CGRER has welcomed two new members since September, 1998. They promise to broaden CGRER's skills and relevance in manners described below.

Michelle Scherer came to the University of Iowa's Department of Civil and Environmental Engineering in September, 1998, after completing her doctoral work at the Oregon Graduate Institute of Science and Technology in Portland. Prior to that, Michelle worked as an Environmental Systems Analyst for the U.S. Environmental Protection Agency in Washington, D.C. As part of her doctoral work, Michelle examined the chemistry of using iron metal to clean up contaminated groundwater. This innovative technique, now used at over a hundred field sites around the world, involves the construction of a permeable "iron wall" - a trench that is filled with granular iron, strategically placed to intercept the flow of groundwater. The iron in the trench transforms many organic pollutants (and some inorganic pollutants also), converting them to less toxic or less mobile chemicals. Michelle evaluated the physical and chemical steps that are controlling the rates of transformation in these "iron walls."

She is now expanding her work to examine the reactivity of iron minerals with both organic and inorganic pollutants. This process occurs naturally in some mineral-bearing soils, and may be contributing to the natural attenuation of pollutants. If Michelle's efforts confirm that iron minerals are sufficiently successful and rapid in their reactions with pollutants, these minerals too might find their way into commercial use. She believes that her membership in CGRER will aid this and similar efforts by furthering her interdisciplinary collaboration with faculty members in the chemistry department who, like Michelle, are using molecular techniques to study reactions at mineral-water interfaces.
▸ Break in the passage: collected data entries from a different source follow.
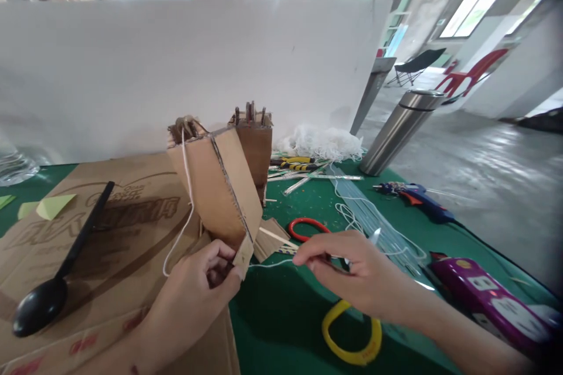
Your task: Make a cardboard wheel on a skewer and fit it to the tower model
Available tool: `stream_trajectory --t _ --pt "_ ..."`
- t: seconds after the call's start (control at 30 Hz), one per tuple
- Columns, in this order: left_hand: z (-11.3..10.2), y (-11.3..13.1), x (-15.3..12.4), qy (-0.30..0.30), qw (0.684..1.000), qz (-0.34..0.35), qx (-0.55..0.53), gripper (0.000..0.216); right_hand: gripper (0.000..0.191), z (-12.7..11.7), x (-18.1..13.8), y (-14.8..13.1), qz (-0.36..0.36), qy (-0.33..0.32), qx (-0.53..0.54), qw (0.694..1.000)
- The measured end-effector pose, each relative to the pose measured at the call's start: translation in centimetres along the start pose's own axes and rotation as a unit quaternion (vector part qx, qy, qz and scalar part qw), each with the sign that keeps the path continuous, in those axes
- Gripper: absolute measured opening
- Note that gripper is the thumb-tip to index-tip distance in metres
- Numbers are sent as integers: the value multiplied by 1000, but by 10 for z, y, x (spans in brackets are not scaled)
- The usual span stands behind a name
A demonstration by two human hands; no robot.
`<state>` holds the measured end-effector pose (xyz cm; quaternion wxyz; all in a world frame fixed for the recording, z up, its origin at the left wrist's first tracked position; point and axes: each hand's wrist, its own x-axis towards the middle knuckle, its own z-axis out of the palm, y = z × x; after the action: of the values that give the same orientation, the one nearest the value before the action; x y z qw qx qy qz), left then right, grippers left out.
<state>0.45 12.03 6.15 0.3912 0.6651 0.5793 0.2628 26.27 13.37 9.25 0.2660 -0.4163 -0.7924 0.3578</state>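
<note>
A tan cardboard structure [211, 173], tilted with a rolled knob at its top, stands in front of me. My left hand [202, 281] is closed on its lower cardboard edge. A white string [189, 187] hangs from the top down its left side. Another stretch of string [270, 264] runs from the structure's bottom edge to my right hand [347, 269], whose thumb and forefinger pinch it. Under and beside that hand show a red scissor loop [308, 221] and a yellow scissor loop [328, 337]; the hand hides the middle between them. A small cardboard scrap [267, 241] lies behind.
A second cardboard piece [254, 155] stands behind. Left, a black spoon [41, 307] rests on flat cardboard [132, 234]. Right are glue sticks [378, 225], a glue gun [413, 199], a purple pack [488, 299] and a steel flask [400, 135]. Pliers [294, 163] lie further back.
</note>
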Motion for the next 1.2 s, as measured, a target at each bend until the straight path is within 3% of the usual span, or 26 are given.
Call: stream_trajectory --t 0.1,0.17,0.23,0.3,0.37,0.5,0.57,1.0,1.2 --pt "3 -1 2 -14 1000 -10 -7 15 20 -13 -2 -3 12 -40 76 996" --pt "4 -2 2 -14 1000 -12 -11 15 24 -16 -1 -7 3 -60 65 996" --pt "5 -3 1 -10 1000 -7 -9 15 24 -11 3 -9 -49 -22 -30 998" --pt "6 -3 0 -7 1000 1 -6 13 27 -1 8 -10 -111 34 -159 980" --pt "7 -3 1 -5 1000 4 -3 13 23 14 14 -10 -135 41 -241 960" --pt "6 -1 2 -1 1000 18 8 15 16 40 22 -4 -97 -44 -270 957" --pt "6 -1 2 0 1000 24 14 15 15 47 22 -2 -76 -57 -277 956" --pt "9 0 -2 -6 999 21 32 19 17 62 21 -3 -11 -33 -288 957" --pt "10 2 -2 -10 987 53 150 19 13 61 19 -5 22 -26 -242 970"
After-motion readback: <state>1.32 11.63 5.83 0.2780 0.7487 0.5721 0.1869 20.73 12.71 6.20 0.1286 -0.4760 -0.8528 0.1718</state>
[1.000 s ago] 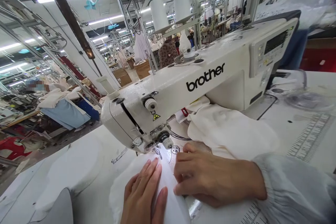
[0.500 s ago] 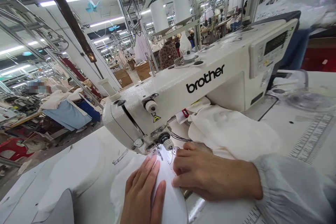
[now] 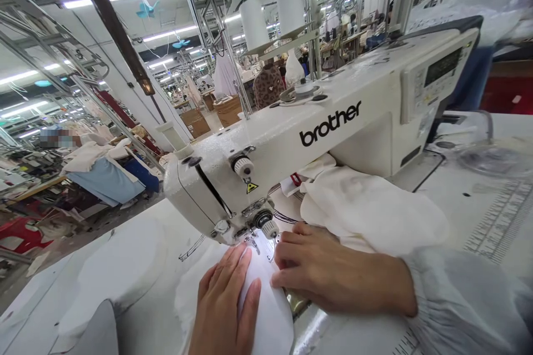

Raymond Arritt, an associate professor of agricultural meteorology in Iowa State University's Department of Agronomy, has been at that institution for six years. Prior to that, he completed his doctoral and post-doctoral work at Colorado State University and taught at the University of Kansas. Much of Ray's research concerns atmosphere-earth surface interplay and its effect on regional weather and climate. More specifically, he examines how processes such as soil moisture, transpiration by plants, and snowmelt interact with the atmosphere to shape climate. He may, for example, explore how atmospheric conditions determine the speed of snowmelt, which in turn determines the probability of spring flooding. Although much of Ray's work focuses on the development and use of numerical models, he also does observational work on regional wind patterns and storm systems.

Ray has just received a CGRER seed grant to further his work on the validity of regional climate models.(see Seeds page) He also received a CGRER seed grant in 1994 to evaluate the impact of potential greenhouse gas increases on Great Plains precipitation patterns.

Ray already collaborates with ISU's CGRER members Gene Takle and Bill Gutowski. He hopes that his membership in CGRER will spur similar collaborations with researchers at the University of Iowa, such as Greg Carmichael and Allen Bradley, who also study regional climate and hydrology.